Let me start this post with a disclaimer of: I hope I’m wrong. I hope I’m wrong that my predictions based on the caliber of Flames play is wrong and the team turns their game around in time for the post-season. No, I’m not jumping off the bandwagon, but the fact remains, the Flames are on an uncontrollable downward spiral while other playoff teams are fine tuning their game.
The result? Calgary will not only finish out of the Division lead, but they ‘ll drop below Chicago too. When they do reach the post-season they’ll go out in seven as well. Hard to swallow after such a promising season.
As Vancouver sets Calgary in its sights, riding the best record in hockey since the All-Star break, the Flames are .410 in the month of March–way below five hundred.
The cause of the deflating trend? There isn’t a single cause, but you can definitely single-out the problems.
Let’s start with the top line. In recent games they are on the ice for AT MINIMUM one opposing goal. That takes its toll on the team. Although you score, floating for breakaways does not constitute defence.
Speaking of defence, they suck. They shouldn’t because they are the highest paid in the league. But when Dion Phaneuf makes routine poor decisions and is off to a season low in all categories, something is amiss. When players and defencemen are out of position when they face a little bit of speed then something needs to be changed.
A major change? Probably not, look at how the Flames performed before March–only recently have they forgotten their defensive ways. The answer is not Rhett Warrner or even Adam Pardy, but attention to details and perhaps a bit of help from the forwards.
Speaking of forwards their backchecking is crucial to Flames success. With help on transitions and in the neutral zone, the defence wouldn’t look so vulnerable. The team has more problems on the defensive side rather than the scoring, although Iginla hasn’t scored in six games and lines 2-4 are sporadic at best.
Consistently is probably the single greatest problem with the Flames. They are consistently inconsistent, they loose to terrible teams and beat great ones. They have some good shifts and then forwards forget to backcheck and the puck is in the net.
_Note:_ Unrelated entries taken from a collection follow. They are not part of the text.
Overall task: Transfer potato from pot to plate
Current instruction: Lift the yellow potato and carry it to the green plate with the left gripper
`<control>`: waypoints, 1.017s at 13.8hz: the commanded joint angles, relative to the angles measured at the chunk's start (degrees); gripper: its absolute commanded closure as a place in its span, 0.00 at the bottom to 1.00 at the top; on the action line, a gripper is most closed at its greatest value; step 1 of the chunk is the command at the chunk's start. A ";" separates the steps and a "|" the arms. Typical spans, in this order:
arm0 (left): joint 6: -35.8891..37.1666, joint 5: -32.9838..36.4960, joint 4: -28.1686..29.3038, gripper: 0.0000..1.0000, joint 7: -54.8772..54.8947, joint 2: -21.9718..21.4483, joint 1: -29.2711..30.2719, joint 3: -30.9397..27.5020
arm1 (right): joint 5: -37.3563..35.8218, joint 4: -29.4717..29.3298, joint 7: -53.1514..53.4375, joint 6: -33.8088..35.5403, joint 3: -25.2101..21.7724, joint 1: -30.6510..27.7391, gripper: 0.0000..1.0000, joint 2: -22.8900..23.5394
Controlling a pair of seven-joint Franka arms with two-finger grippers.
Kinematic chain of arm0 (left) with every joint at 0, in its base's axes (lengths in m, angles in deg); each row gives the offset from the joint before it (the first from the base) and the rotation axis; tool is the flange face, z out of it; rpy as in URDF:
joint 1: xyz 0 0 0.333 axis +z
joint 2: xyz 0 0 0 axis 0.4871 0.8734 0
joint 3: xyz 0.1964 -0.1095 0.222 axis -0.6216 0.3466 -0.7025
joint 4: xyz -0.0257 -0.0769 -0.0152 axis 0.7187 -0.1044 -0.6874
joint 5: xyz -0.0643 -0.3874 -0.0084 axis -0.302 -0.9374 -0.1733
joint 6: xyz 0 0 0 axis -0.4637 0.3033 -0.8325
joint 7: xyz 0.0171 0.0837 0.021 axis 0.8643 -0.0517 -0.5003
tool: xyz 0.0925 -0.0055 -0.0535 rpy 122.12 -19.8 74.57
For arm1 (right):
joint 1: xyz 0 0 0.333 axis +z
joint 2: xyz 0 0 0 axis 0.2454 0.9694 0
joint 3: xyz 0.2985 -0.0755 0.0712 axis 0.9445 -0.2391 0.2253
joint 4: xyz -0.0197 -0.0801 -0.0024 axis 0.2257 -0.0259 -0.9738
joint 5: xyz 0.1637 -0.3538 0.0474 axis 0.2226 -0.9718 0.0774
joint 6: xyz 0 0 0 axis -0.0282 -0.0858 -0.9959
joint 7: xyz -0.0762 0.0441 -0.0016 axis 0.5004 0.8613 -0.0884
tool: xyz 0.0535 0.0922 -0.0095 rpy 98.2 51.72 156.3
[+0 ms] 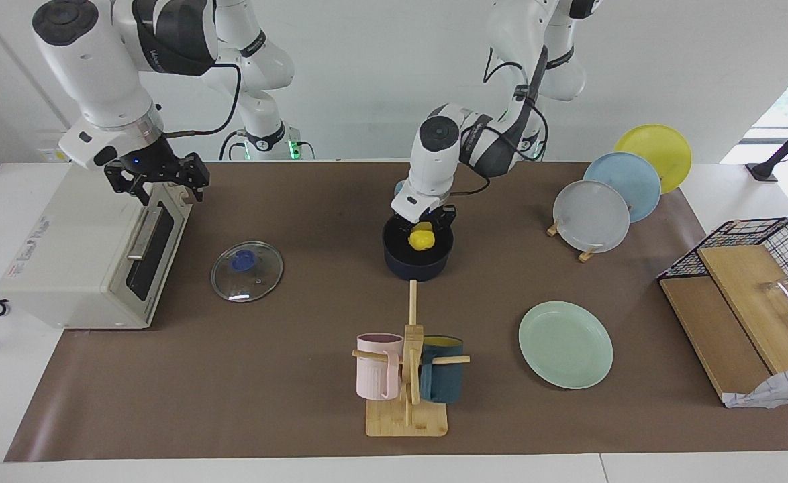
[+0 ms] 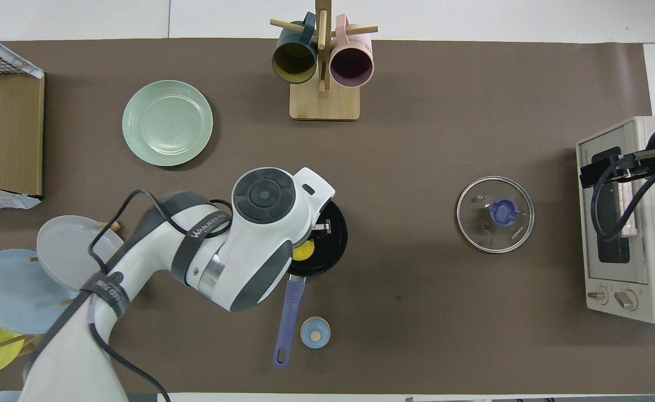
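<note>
The yellow potato (image 1: 421,239) is in the dark navy pot (image 1: 417,265) at mid-table, on the side nearer the robots. It also shows in the overhead view (image 2: 303,252), half hidden under the arm. My left gripper (image 1: 427,221) reaches down into the pot and is right at the top of the potato. The pot (image 2: 330,237) has its blue handle (image 2: 287,321) pointing toward the robots. The mint-green plate (image 1: 565,344) lies bare, farther from the robots, toward the left arm's end; it also shows in the overhead view (image 2: 167,123). My right gripper (image 1: 159,180) waits open over the toaster oven.
A glass lid (image 1: 246,271) lies between the pot and the toaster oven (image 1: 78,261). A mug tree (image 1: 407,376) with a pink and a teal mug stands farther out than the pot. A rack of upright plates (image 1: 619,194) and a wire basket (image 1: 763,268) are at the left arm's end. A small pale blue disc (image 2: 315,333) lies by the pot handle.
</note>
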 commanded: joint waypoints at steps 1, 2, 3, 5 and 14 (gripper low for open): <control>12.22 -2.73 -13.68 1.00 2.41 -0.03 7.13 0.04 | 0.90 -2.00 0.88 0.85 -2.03 2.41 0.00 1.37; 15.31 -3.09 -18.09 1.00 4.42 1.64 10.55 -0.05 | 0.37 -2.52 0.89 1.45 -1.94 2.50 0.00 1.46; 17.34 -3.18 -21.00 1.00 7.14 3.22 13.63 -0.05 | 0.46 -2.44 1.41 1.80 -1.85 2.24 0.00 1.46; 18.59 -2.92 -24.88 1.00 16.52 5.60 21.53 0.12 | 0.46 -2.35 1.68 1.81 -1.85 1.36 0.00 1.46; 2.00 1.29 -30.53 1.00 34.24 24.41 31.50 -0.23 | 0.37 -2.26 1.68 1.81 -1.41 -0.22 0.00 1.20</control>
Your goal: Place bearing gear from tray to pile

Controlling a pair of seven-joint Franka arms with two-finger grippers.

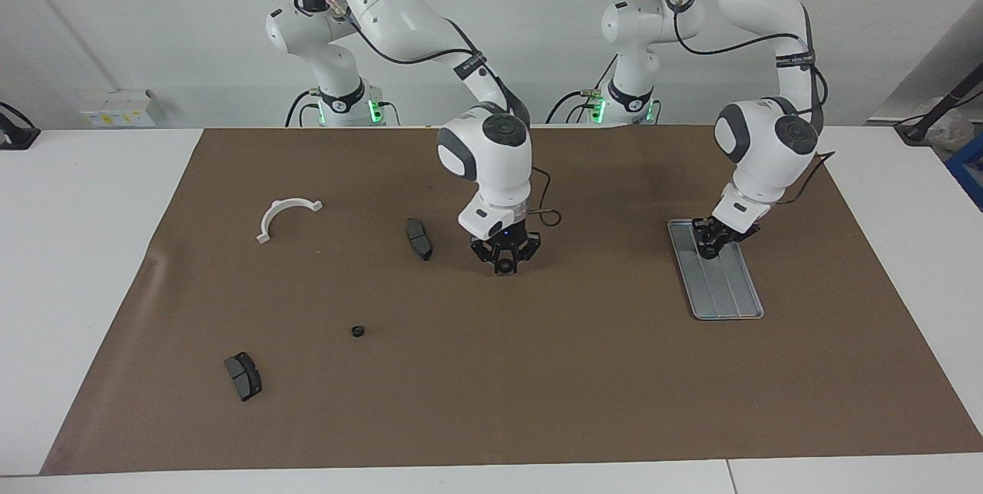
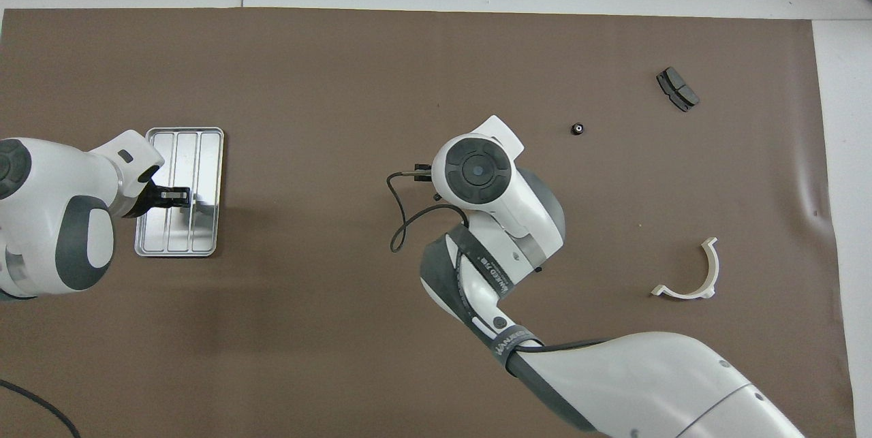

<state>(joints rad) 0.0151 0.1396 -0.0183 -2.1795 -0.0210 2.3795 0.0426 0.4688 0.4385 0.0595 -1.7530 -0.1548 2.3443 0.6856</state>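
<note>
A small black gear [image 1: 503, 266] sits clamped between the right gripper [image 1: 504, 267] tips above the mat, while the left gripper [image 1: 707, 250] grips another over the tray [image 1: 729, 298]

A brown mat [image 1: 491, 402] covers most of the white table [image 1: 84, 263]. A plain white wall [image 1: 153, 10] rises at the robots' edge.
</note>
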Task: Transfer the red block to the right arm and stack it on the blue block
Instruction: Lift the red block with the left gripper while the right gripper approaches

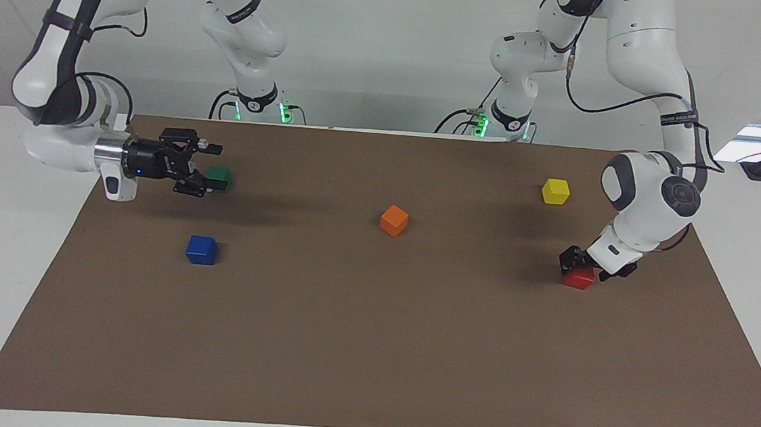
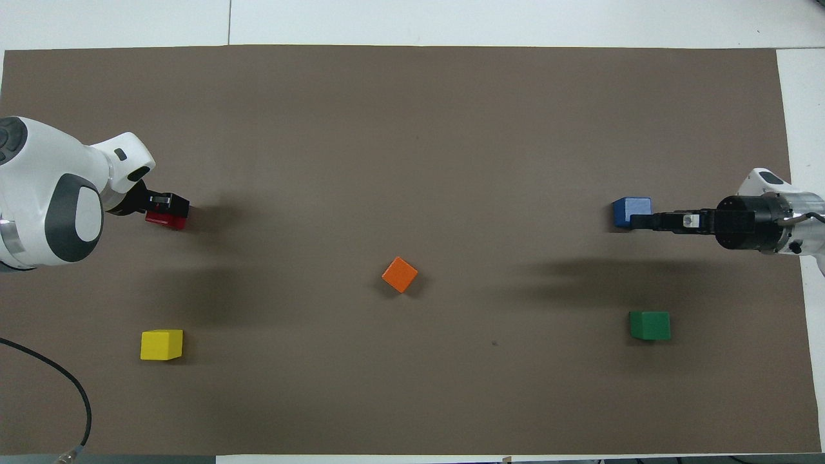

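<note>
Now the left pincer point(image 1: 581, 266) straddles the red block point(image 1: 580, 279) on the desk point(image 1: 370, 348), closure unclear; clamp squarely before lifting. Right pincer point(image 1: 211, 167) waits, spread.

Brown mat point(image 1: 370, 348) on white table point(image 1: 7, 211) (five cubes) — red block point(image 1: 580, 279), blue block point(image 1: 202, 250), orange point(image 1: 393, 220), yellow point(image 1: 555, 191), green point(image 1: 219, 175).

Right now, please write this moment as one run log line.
left gripper: down at red block | right gripper: waiting, raised | blue block: bare
</note>
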`<action>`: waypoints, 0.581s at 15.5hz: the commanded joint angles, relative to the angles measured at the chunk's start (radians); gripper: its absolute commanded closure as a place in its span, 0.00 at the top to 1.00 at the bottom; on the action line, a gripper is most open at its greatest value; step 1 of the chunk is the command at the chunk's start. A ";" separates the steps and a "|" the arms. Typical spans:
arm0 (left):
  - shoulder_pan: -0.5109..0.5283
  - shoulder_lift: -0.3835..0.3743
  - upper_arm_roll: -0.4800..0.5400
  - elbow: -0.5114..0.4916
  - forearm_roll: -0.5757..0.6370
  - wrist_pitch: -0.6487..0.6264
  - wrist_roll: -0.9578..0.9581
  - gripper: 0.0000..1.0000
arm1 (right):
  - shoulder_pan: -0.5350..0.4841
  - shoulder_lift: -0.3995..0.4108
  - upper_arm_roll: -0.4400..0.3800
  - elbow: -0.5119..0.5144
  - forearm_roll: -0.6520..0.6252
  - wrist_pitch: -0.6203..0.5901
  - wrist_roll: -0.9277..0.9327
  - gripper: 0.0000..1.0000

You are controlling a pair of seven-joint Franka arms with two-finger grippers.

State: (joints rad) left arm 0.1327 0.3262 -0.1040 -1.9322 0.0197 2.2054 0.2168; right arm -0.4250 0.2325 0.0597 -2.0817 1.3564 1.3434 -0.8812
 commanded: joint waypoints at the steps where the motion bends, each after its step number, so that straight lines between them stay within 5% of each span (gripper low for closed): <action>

One of the key reasons why the Flames started losing in a big and bad way was the loss of the entire second line. Add in two more changes at trade deadline and you have FIVE major changes to the team, far too many for them to deal with.
The program goes out the window with that turnaround. Maybe not the entire program, but the well oiled machine now has borrowed parts that don’t fit quite as nice. All teams face injuries, the Flames had theirs at one of the worst times of the season.
All of these aspects are things that a team at the beginning of the season contend with, not with 10 games remaining. Flames fans thought the Olli Jokinen signing was a ticket to the finals. What they didn’t expect was for the wheels to fall off on every other facet of the Flames game.
Unfortunately, at the rate they are going, they are going to struggle mightily in the first round regardless who they play against. If the Pittsburgh game showed us anything it’s that the Flames are slow on defence, can’t match intensity, and can’t score when they get outworked and out hit.
If were were optimists for a moment what would be required for a quick turn around? It is possible the Flames can pull this out of the hat, that the old team will get healthy and return to form, and they make a deep push into the playoffs.
In order for that to happen the following needs to occur:
1) Dion Phaneuf learns how to play defence.
2) The top line learns how to play in their defensive zone.
3) the forth line gets more than 1 goal every 20 games.
4) The defence play punishing tight defence.
5) Jarome Iginla scores goals.
6) Kiprusoff stays consistently good.
7) The second line gets healthy.
8) The powerplay stops sucking pucks.
9) The penalty kill stops sucking pucks.
10) They do all the above for 60 minutes (and possible 80 or 100).
Then and only then will the Flames break out of the first round victorious. At this rate though, it’s too late for it to come together. I hope I’m wrong.